私の見たものはだいぶくすんで、ボヤけてしまっていたけど、……間違いない。
これと、同じ絵だ。
立ち入り禁止の聖地の奥。
こんな、限られた人しか入ってこられないような場所に、飾られている絵。
なんで同じ絵が、こんな所に……。
「生前に描かれた、唯一のものなのだそうです。……と言っても、これは複製されたものだそうですけど。本物は、小さなペンダントの中に描かれていたそうです」
ペンダント。
そう……、ペンダントの中に描かれていた。
古ぼけたペンダントの中に描かれていた肖像。
あれは、……やっぱり初代聖女様だったんだ。
セルアザムさんの言っていたアリシアさんは、初代聖女様だ。
光の女神様をその身に降臨させ、悪魔王を倒したっていう、初代聖女、アリシア様。
「ペンダント自体は、長い歴史の中で行方が分からなくなってしまったそうです。
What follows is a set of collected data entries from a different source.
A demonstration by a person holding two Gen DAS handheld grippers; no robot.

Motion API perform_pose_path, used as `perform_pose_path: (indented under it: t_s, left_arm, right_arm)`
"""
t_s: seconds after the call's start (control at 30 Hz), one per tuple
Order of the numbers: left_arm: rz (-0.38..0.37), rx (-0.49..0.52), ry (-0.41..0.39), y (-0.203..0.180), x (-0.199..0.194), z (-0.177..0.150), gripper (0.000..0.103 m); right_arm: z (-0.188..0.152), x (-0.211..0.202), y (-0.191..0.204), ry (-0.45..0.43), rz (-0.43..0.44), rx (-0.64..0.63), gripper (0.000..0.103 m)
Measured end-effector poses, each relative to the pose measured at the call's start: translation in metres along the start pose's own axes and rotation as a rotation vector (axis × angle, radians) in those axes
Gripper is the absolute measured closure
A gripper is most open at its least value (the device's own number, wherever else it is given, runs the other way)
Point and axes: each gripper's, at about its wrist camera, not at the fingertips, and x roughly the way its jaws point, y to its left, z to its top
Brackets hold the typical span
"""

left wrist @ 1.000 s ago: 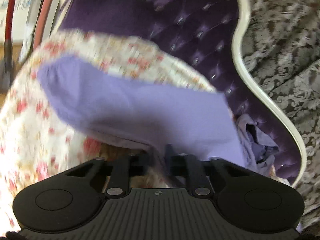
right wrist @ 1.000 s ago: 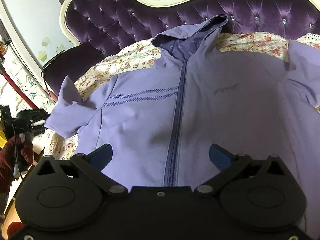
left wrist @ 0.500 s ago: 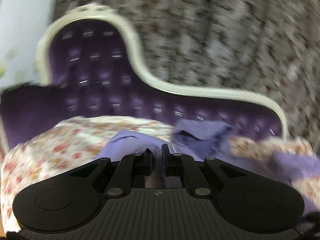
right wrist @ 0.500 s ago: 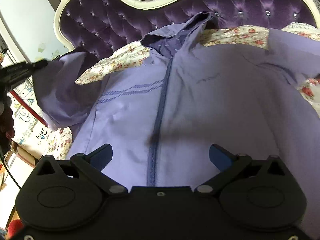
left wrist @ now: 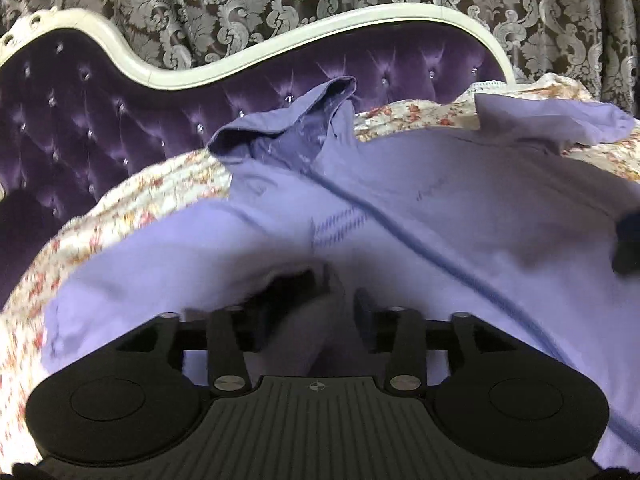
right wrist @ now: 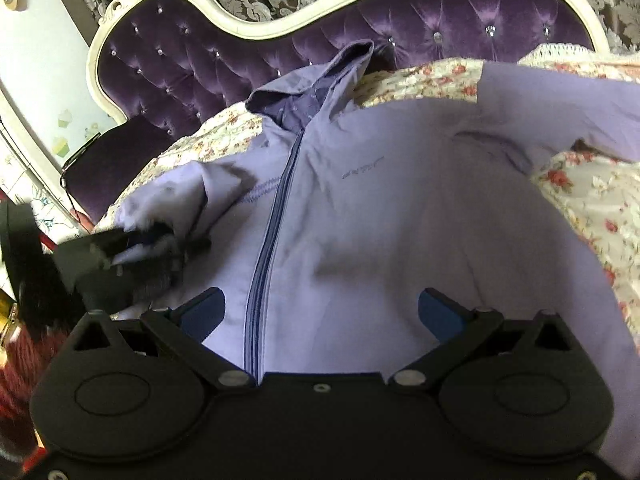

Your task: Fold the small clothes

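On the floral bedspread (right wrist: 592, 196), the lavender hoodie (right wrist: 380, 208) lies under both tongs.

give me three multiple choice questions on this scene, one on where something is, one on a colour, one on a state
1. Where does the jacket's hood lie?
A. up against the purple headboard
B. hanging off the foot of the bed
C. tucked under the jacket

2. What colour is the jacket?
A. red
B. lilac
C. green

3. How do the right tongs stand?
A. shut on the zipper
B. shut on a sleeve
C. open, holding nothing

Answers:
1. A, the hood props up against the tufted headboard at the far side of the floral bedspread.
2. B, the whole jacket is pale lilac, with a darker zipper down its front.
3. C, the blue pads sit wide apart above the jacket's front, with nothing pinched between them.
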Motion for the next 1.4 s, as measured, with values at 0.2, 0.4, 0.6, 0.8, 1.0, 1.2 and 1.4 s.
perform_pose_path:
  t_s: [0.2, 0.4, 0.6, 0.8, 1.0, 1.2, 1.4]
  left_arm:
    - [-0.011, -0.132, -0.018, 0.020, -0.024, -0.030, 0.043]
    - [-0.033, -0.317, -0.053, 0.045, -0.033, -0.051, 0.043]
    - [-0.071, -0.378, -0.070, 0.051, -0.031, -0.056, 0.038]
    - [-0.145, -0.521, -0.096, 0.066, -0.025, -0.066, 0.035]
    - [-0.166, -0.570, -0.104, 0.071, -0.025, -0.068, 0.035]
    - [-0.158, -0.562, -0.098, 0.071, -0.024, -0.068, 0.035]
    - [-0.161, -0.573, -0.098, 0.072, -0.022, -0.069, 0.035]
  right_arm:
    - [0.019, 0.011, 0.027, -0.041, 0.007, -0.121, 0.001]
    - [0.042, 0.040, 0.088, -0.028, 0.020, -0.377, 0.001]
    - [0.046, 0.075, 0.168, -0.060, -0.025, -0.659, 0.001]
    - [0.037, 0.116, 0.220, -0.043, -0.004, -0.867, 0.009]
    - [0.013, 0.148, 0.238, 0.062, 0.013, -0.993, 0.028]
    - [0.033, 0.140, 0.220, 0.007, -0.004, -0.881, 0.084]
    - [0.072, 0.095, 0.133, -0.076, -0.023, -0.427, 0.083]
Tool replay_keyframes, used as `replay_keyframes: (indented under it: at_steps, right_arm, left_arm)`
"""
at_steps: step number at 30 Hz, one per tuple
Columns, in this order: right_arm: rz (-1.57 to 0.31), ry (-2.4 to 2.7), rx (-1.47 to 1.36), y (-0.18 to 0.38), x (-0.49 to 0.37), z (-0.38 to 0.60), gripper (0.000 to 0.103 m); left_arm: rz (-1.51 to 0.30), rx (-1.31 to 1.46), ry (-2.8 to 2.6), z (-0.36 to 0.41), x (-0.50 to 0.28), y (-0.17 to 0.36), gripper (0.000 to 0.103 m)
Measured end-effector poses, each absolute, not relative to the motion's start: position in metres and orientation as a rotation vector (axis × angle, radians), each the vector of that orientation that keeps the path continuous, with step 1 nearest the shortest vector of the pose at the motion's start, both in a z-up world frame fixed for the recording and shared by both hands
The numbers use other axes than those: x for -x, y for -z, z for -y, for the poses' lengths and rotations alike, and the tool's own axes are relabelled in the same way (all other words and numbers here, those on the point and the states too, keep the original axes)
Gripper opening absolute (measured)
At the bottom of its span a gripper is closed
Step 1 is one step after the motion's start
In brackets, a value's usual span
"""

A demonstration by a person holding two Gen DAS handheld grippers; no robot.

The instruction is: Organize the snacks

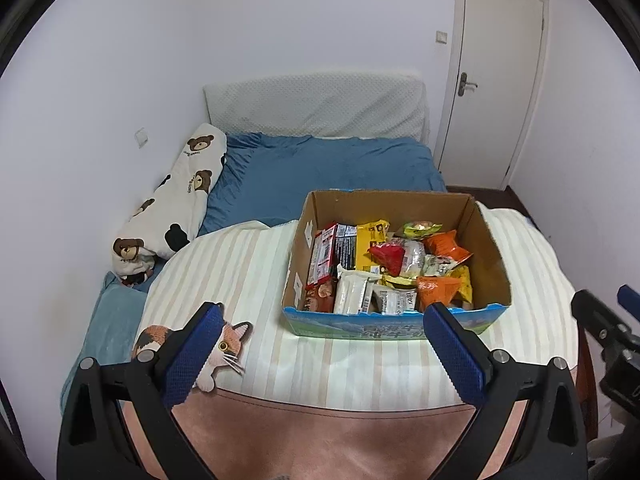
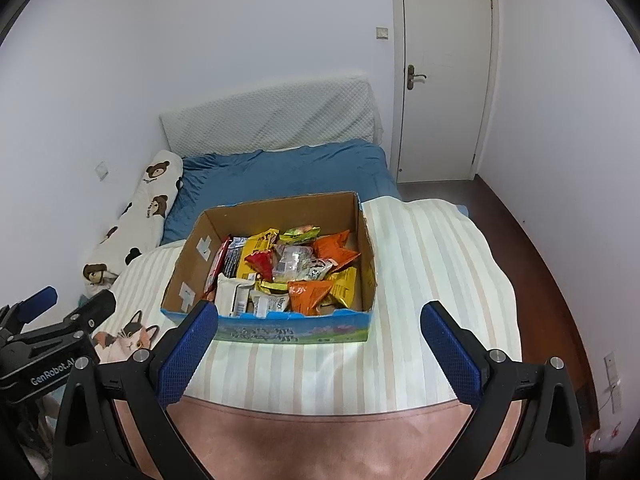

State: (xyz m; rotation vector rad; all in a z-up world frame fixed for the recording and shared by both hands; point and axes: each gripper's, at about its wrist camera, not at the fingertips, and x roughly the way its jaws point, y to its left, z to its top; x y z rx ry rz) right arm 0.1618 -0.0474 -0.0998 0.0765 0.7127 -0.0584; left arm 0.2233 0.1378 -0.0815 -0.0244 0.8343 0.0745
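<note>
snacks sit heaped in the open brown cardboard box with the blue printed front (image 1: 394, 330), which rests on the cream striped blanket (image 1: 248, 280) spread over the blue bed. both grippers hover short of the box, above the pink edge of the blanket, holding nothing. the left gripper (image 1: 320, 320) has its blue-padded jaws spread wide, and the right gripper (image 2: 320, 320) stands the same way, jaws well apart.

trouble would likely come from the pile itself. the orange triangular foil packet (image 2: 310, 294) near the front wall lies on top of the yellow crinkly packet (image 2: 344, 288) and touches the small white wrapped bars (image 2: 272, 302), so a careless pinch could catch two wrappers at once or drag a neighbour over the low front rim. slick foil may also slip out of the pads if gripped at a puffed corner.

the box stands on soft bedding, so a downward push inside it could tip or slide it. the two grippers are near each other on one side, and reaching for the same spot risks a knock between them.
</note>
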Motion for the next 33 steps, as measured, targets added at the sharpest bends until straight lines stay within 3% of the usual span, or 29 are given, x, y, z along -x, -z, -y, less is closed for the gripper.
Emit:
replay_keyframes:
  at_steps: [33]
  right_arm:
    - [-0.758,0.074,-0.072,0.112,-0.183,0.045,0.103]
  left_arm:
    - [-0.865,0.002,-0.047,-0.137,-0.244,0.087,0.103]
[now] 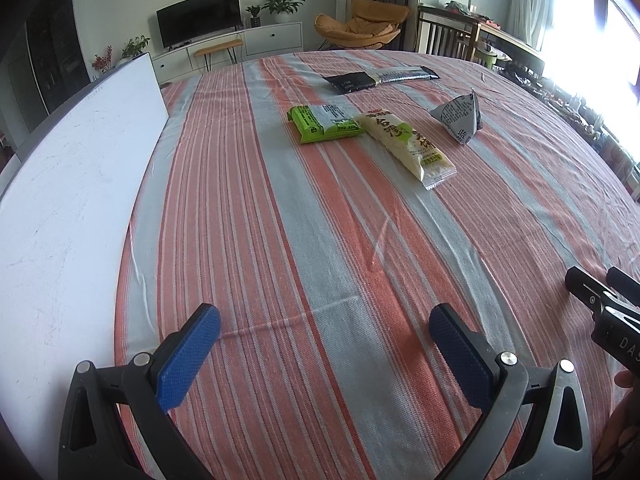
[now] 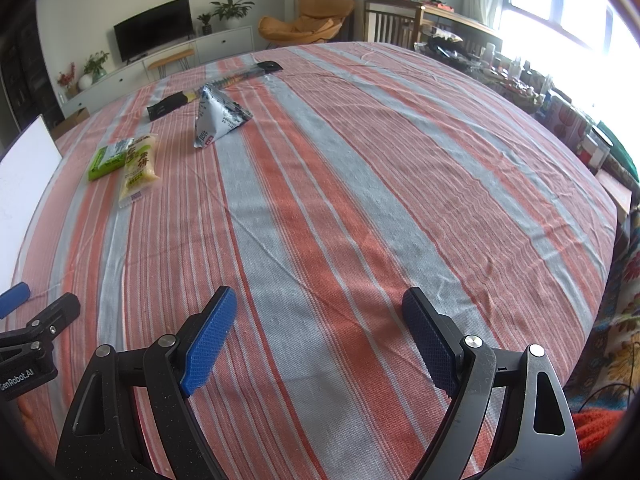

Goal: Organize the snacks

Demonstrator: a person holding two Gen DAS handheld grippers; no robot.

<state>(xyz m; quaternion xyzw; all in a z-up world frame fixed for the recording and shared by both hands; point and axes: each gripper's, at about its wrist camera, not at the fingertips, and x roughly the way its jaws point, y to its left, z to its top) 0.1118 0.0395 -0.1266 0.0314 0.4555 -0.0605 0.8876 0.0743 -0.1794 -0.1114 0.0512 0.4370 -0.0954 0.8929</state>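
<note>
Several snack packs lie far across the striped tablecloth. A green pack lies next to a pale rice-cracker pack. A grey pyramid pack stands to the right. A black pack and a long dark bar lie behind. In the right wrist view they show as green pack, pale pack, pyramid pack, black pack and bar. My left gripper and right gripper are open and empty, low over the near cloth.
A white board lies along the table's left side and also shows in the right wrist view. The right gripper's body shows at the left view's right edge. Cluttered shelves stand past the table's right edge.
</note>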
なのでこれが唯一、生前の初代様の姿を後世に伝えるものだとか」
セルアザムさんの持っていたペンダント。
そこに描かれた、初代聖女アリシア様。
古いものだとは思ってたけど、まさか1200年前のものだったとは。
……。
……。
セルアザムさんは初代聖女様を直接知ってる。
……それも、とてもよく。
どういう関係だったんだろう。
「濃いピンクのスプレーバラ……」
「バラが、何か?」
「聖女様は知っていますか? 濃いピンク色のスプレーバラの事を」
「もちろんです。国花ですから。彫り込まれたものに色はありませんが、聖女の紋章にも使われています」
「聖女様の、紋章にも?」
「品種名は『アリシア』と言うんです。花言葉は『高貴なる純潔』」
魔王城の片隅にある、小さな花壇。
その花壇に咲く、濃いピンクのスプレーバラ。
『高貴なる純潔』……アリシア。
悩み事がまた一つ、増えた気がする。
悪魔大公セルアザムさん。
貴方は一体、何者なんでしょうか……。